:: Problem statement ::
Copy every line of the entries that includes the word "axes".
###
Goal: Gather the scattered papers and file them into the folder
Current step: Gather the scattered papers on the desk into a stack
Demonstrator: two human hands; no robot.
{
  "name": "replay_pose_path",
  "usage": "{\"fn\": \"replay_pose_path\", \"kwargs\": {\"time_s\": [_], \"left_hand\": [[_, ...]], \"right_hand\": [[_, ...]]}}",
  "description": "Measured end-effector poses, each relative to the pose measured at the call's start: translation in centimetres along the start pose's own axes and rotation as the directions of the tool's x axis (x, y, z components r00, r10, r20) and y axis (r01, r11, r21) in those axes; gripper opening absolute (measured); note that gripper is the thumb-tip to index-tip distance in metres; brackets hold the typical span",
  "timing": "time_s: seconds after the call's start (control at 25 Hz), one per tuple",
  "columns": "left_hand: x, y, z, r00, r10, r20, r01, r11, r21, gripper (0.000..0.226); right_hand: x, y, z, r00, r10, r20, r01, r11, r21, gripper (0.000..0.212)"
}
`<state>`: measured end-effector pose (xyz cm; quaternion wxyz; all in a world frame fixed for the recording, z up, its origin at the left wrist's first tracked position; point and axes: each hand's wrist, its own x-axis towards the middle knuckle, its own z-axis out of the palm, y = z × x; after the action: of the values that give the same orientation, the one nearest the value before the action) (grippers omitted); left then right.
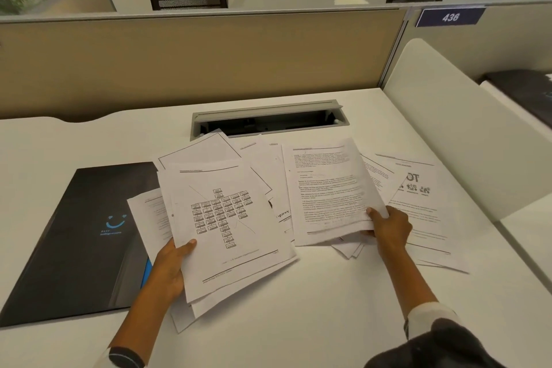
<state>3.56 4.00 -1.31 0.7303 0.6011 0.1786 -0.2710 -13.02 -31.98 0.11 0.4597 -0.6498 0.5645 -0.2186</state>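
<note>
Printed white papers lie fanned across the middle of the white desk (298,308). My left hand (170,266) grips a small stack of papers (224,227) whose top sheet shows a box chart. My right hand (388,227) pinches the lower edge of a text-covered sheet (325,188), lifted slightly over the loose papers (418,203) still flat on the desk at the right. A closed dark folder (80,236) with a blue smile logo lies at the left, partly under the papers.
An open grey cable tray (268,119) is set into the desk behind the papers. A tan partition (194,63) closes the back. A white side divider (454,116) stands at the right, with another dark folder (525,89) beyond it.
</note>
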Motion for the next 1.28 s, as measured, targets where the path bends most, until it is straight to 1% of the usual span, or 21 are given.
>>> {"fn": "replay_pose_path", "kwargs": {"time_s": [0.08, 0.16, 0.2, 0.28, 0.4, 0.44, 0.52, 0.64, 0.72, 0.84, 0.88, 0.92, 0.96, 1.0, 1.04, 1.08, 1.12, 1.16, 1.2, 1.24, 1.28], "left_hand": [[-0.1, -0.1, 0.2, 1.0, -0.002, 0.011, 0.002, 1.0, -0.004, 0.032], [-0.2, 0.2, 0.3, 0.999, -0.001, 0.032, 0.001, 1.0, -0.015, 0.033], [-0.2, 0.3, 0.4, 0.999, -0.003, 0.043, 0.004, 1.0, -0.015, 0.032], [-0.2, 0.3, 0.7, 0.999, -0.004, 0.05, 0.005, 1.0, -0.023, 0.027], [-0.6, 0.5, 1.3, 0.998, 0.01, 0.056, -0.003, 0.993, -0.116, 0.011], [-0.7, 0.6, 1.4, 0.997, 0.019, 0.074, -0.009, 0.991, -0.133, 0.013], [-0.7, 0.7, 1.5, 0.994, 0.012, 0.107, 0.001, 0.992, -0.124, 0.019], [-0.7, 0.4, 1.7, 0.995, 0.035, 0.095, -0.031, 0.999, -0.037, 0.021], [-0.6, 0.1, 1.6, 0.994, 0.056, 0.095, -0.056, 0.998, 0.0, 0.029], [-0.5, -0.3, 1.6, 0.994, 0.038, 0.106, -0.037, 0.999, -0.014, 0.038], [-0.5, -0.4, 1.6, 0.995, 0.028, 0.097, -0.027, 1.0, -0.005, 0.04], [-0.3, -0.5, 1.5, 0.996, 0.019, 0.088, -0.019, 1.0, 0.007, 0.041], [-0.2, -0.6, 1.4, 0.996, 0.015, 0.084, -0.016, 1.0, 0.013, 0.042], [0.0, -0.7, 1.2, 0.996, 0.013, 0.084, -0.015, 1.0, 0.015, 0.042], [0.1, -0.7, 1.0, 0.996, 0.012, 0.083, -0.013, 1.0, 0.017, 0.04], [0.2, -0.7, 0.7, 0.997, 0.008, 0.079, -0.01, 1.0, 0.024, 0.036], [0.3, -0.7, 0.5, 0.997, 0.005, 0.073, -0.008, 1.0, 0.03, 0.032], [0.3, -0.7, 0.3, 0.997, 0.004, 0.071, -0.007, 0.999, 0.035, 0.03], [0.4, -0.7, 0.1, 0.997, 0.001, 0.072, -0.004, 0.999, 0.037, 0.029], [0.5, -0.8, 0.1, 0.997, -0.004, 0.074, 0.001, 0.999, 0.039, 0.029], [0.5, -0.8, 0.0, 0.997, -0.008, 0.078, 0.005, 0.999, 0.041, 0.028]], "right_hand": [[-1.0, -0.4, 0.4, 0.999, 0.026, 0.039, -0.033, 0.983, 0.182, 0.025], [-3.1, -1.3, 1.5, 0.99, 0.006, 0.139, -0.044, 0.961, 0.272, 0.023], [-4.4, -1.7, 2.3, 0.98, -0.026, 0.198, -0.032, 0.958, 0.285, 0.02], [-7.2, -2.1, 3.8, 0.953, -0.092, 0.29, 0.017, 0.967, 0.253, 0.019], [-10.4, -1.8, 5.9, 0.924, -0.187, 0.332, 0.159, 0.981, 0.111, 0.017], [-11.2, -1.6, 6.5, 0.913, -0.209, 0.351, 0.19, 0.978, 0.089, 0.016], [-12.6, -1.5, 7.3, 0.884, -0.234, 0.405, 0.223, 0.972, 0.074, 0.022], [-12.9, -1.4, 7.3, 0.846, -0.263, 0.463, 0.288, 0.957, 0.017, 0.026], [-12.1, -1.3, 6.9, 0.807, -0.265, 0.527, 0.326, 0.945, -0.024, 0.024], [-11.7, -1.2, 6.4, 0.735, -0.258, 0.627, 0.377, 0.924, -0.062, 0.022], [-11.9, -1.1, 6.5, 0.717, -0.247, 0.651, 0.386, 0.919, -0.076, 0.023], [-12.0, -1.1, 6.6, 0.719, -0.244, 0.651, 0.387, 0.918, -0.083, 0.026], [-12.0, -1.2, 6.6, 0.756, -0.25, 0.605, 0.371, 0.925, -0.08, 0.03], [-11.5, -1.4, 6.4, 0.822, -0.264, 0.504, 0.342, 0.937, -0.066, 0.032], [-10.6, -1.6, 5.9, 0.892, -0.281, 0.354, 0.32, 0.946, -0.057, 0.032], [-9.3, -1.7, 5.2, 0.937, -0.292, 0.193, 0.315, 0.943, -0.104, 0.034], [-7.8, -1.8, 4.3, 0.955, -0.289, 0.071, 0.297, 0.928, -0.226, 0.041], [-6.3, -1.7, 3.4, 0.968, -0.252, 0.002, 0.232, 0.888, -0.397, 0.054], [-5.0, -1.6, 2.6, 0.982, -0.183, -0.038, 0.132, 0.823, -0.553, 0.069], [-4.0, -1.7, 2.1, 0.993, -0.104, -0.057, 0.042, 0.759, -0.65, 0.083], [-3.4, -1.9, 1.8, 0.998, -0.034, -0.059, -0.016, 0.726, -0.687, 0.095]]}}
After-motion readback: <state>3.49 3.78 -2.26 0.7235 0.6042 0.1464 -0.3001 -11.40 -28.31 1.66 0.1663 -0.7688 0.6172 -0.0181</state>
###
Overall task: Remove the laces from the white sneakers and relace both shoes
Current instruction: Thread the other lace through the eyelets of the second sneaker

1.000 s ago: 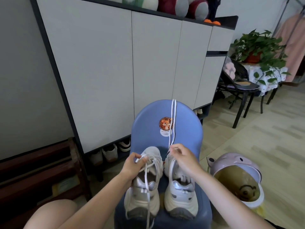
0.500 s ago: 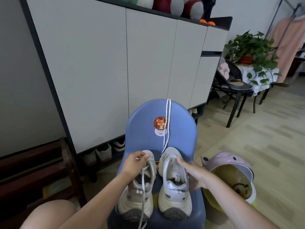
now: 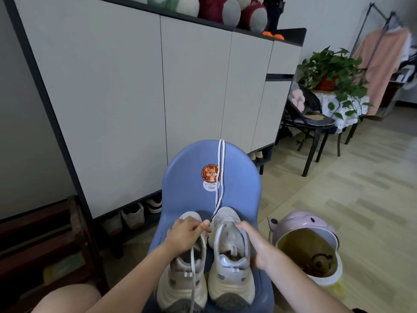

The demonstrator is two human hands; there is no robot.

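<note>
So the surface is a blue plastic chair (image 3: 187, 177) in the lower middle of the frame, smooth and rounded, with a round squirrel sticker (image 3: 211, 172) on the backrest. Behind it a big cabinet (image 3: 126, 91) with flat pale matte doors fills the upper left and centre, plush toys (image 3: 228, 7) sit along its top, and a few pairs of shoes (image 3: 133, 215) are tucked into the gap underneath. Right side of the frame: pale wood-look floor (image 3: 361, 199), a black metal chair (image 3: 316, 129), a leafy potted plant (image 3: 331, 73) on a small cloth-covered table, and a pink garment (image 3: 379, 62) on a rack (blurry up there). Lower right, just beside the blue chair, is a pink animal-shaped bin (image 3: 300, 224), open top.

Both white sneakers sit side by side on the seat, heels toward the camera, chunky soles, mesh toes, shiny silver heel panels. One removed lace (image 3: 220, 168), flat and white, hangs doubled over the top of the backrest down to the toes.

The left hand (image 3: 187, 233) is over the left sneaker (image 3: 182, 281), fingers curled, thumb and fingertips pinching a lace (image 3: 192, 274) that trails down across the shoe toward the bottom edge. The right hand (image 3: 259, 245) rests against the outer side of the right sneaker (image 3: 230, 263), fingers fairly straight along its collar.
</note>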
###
:: Your solution ::
  "description": "Measured end-effector poses, each relative to the pose measured at the call's start: translation in centimetres along the start pose's own axes and rotation as the directions of the tool's x axis (x, y, z components r00, r10, r20) and y axis (r01, r11, r21) in those axes; gripper opening absolute (measured); note that gripper is the thumb-tip to index-tip distance in metres; brackets hold the typical span",
`<state>`: measured end-effector pose (xyz cm; quaternion wxyz; all in a world frame fixed for the recording, z up, its origin at the left wrist's first tracked position; point and axes: each hand's wrist, its own x-axis towards the middle knuckle, its own z-axis out of the palm, y = z × x; after the action: of the values that give the same orientation, the one nearest the value before the action) (grippers omitted); left then right.

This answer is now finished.